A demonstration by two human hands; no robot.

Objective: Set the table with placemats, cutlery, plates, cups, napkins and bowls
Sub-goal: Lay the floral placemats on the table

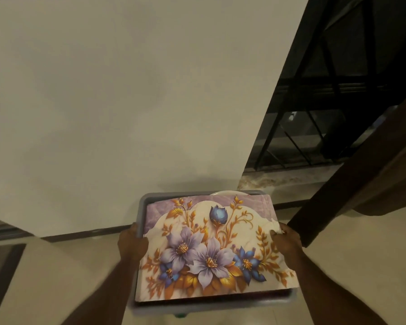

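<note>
While both hands carry the grey tray [143, 208] at lower centre of the head view, the floral placemats [211, 249] ride loose on top, overhanging its right rim. Left hand [132, 242] curls round the left rim; right hand [285, 240] grips rim and mat edge together. Any tilt could slide them off. Long axis runs bottom-to-top of frame, away from the body.

Tray [143, 208]: grey plastic, smooth, matt. Placemat [211, 249]: floral print, smooth with a slight sheen; material cannot be told. Wall [103, 90]: matt painted plaster. Floor [56, 266]: pale, smooth tile. Door frame [352, 198]: dark wood.
</note>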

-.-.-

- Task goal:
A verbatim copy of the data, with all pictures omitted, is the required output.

- Exercise response:
A demonstration by two human hands; no robot.

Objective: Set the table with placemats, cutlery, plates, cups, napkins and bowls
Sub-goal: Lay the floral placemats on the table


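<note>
While both hands carry the grey tray [143, 208] at lower centre of the head view, the floral placemats [211, 249] ride loose on top, overhanging its right rim. Left hand [132, 242] curls round the left rim; right hand [285, 240] grips rim and mat edge together. Any tilt could slide them off. Long axis runs bottom-to-top of frame, away from the body.

Tray [143, 208]: grey plastic, smooth, matt. Placemat [211, 249]: floral print, smooth with a slight sheen; material cannot be told. Wall [103, 90]: matt painted plaster. Floor [56, 266]: pale, smooth tile. Door frame [352, 198]: dark wood.
</note>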

What precedes this is the full answer.